- [Work task]:
Pick every line from the data that holds the word "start".

- [Exercise inputs]:
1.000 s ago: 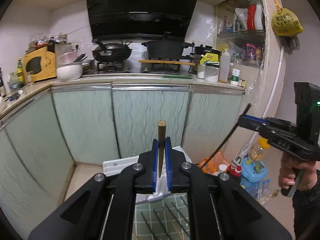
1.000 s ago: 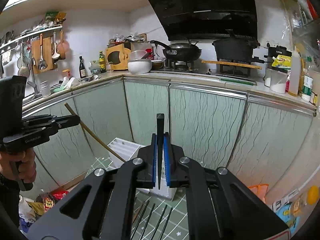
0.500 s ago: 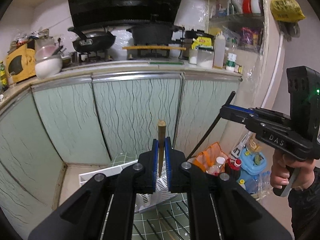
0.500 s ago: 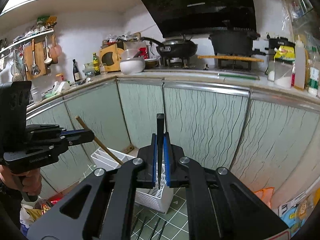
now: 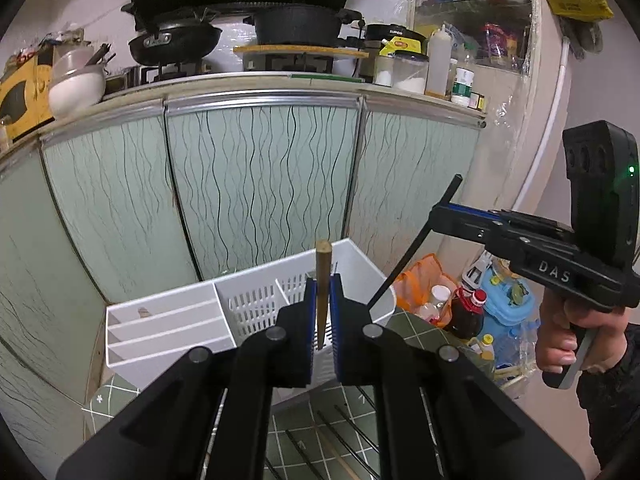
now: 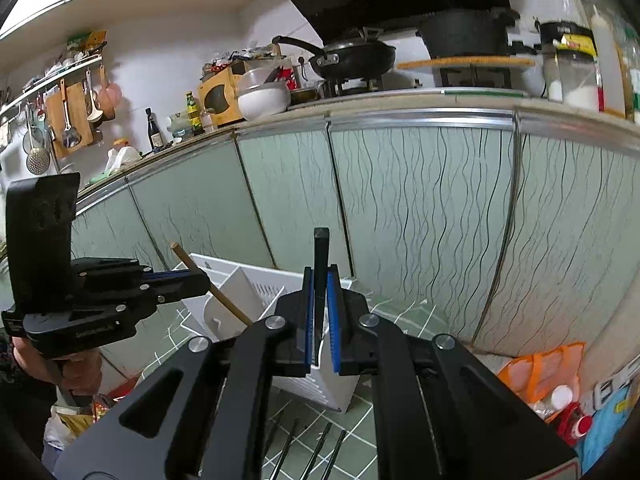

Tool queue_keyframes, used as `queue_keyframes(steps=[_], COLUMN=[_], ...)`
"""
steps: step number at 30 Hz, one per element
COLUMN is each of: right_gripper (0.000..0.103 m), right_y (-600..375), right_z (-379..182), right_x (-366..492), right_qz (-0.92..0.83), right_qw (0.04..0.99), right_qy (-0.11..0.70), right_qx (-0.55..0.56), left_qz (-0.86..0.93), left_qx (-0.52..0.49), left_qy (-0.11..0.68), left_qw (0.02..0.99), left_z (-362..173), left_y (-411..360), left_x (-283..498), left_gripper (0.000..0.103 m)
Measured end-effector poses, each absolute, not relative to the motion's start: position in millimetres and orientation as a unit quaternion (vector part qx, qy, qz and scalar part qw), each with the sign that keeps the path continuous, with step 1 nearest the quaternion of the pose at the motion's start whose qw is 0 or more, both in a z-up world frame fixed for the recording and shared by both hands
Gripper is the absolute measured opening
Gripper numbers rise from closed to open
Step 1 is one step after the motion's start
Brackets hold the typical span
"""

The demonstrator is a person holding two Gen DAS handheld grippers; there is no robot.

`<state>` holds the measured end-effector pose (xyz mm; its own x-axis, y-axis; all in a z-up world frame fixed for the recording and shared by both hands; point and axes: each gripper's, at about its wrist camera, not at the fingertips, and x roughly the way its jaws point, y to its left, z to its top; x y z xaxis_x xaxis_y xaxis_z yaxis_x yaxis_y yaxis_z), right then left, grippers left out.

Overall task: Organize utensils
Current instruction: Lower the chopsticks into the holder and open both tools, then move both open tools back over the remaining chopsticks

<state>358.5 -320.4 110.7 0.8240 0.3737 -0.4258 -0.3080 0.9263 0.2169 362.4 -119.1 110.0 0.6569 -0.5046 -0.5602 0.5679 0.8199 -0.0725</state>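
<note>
My left gripper [image 5: 320, 308] is shut on a wooden chopstick [image 5: 322, 272] that stands upright between its blue pads, right in front of the white slotted organizer [image 5: 160, 312]. My right gripper [image 6: 321, 304] is shut on a black chopstick [image 6: 321, 256], also upright, above the organizer [image 6: 236, 284]. In the left wrist view the right gripper [image 5: 436, 214] hovers to the right, and its black chopstick [image 5: 412, 256] slants down toward the basket's right rim. In the right wrist view the left gripper [image 6: 204, 280] holds the wooden chopstick [image 6: 228, 304] over the organizer's left part.
Several loose chopsticks [image 5: 344, 436] lie on the green tiled mat [image 6: 400, 312] below the grippers. Green wavy-lined cabinet doors [image 5: 256, 184] stand close behind the organizer. An orange bag [image 5: 424, 280] and bottles [image 5: 468, 312] crowd the floor at the right. A hand [image 5: 568, 340] grips the right tool.
Both grippers have come down and closer to the organizer, which now fills more of each view. Each still holds its chopstick in the same way.
</note>
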Motion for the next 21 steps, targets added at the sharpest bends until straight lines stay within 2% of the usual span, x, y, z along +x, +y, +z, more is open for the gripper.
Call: queue_keyframes(steps=[5,6,8,9,10,11,12,13,18,21], right_gripper=[0.008,0.011,0.025,0.039,0.047,0.048,0.054,0.066,0.094,0.095], right_y=[-320,-320,-323,-326,-328,-330,-331,-332,-330,-328], right_z=[98,97,95,95,95,96,96,97,98,95], right_x=[358,356,352,350,348,345,342,338,315,301], right_qz=[0.167,0.164,0.158,0.155,0.156,0.157,0.155,0.151,0.133,0.125], right_qw=[0.95,0.951,0.951,0.951,0.951,0.951,0.952,0.953,0.96,0.961], right_qy=[0.254,0.255,0.257,0.256,0.255,0.254,0.253,0.252,0.241,0.244], right_qx=[0.07,0.068,0.069,0.071,0.074,0.076,0.077,0.076,0.045,0.031], left_qz=[-0.285,-0.281,-0.28,-0.275,-0.271,-0.27,-0.265,-0.262,-0.242,-0.229], left_qx=[0.045,0.044,0.041,0.039,0.037,0.038,0.04,0.042,0.073,0.085], left_qy=[0.284,0.28,0.276,0.269,0.257,0.252,0.255,0.257,0.25,0.247], left_qw=[0.914,0.917,0.918,0.922,0.927,0.929,0.929,0.929,0.934,0.938], left_z=[105,105,107,109,112,114,115,116,118,117], left_y=[-111,-108,-105,-102,-99,-96,-95,-94,-90,-85], left_x=[361,359,356,353,350,346,345,344,325,312], left_gripper=[0.01,0.018,0.07,0.094,0.094,0.094,0.095,0.097,0.099,0.099])
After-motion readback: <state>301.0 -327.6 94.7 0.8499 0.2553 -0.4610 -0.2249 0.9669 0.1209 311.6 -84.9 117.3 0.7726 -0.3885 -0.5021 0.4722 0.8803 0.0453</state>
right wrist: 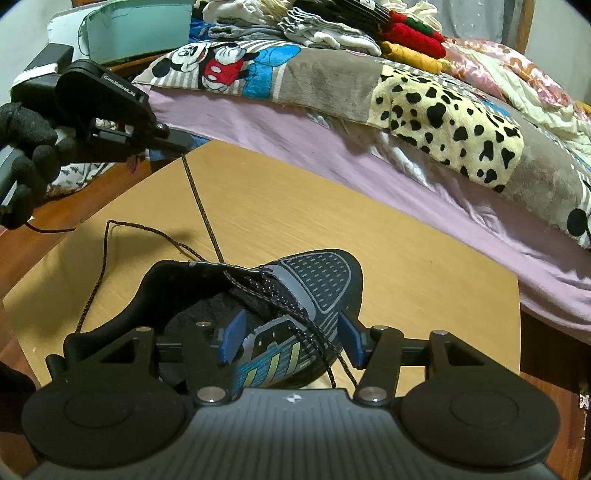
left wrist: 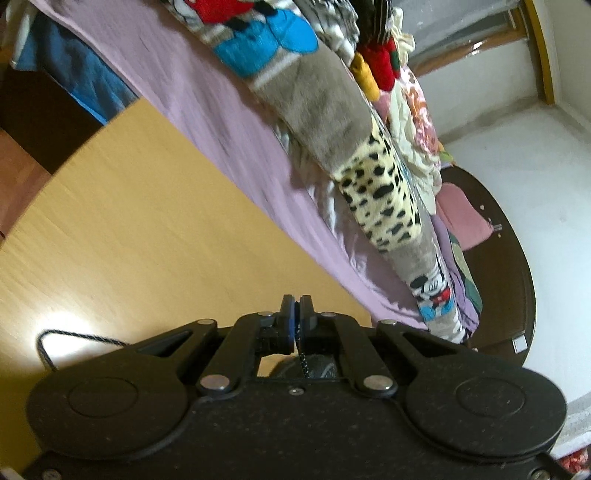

- [Expected answer]:
Measured end-effector poses, each absolute, not relative to the motion's start: position in millimetres and orientation as a unit quaternion (vector part qx, qy, qz and scalar part qw), each with the sign that keeps the path continuous, with step 1 nearest the quaternion of the pose at the motion's start whose qw is 0 or more, both in a z-up world frame fixed for the recording and shared by both hands
Step 1 is one step after the motion's start

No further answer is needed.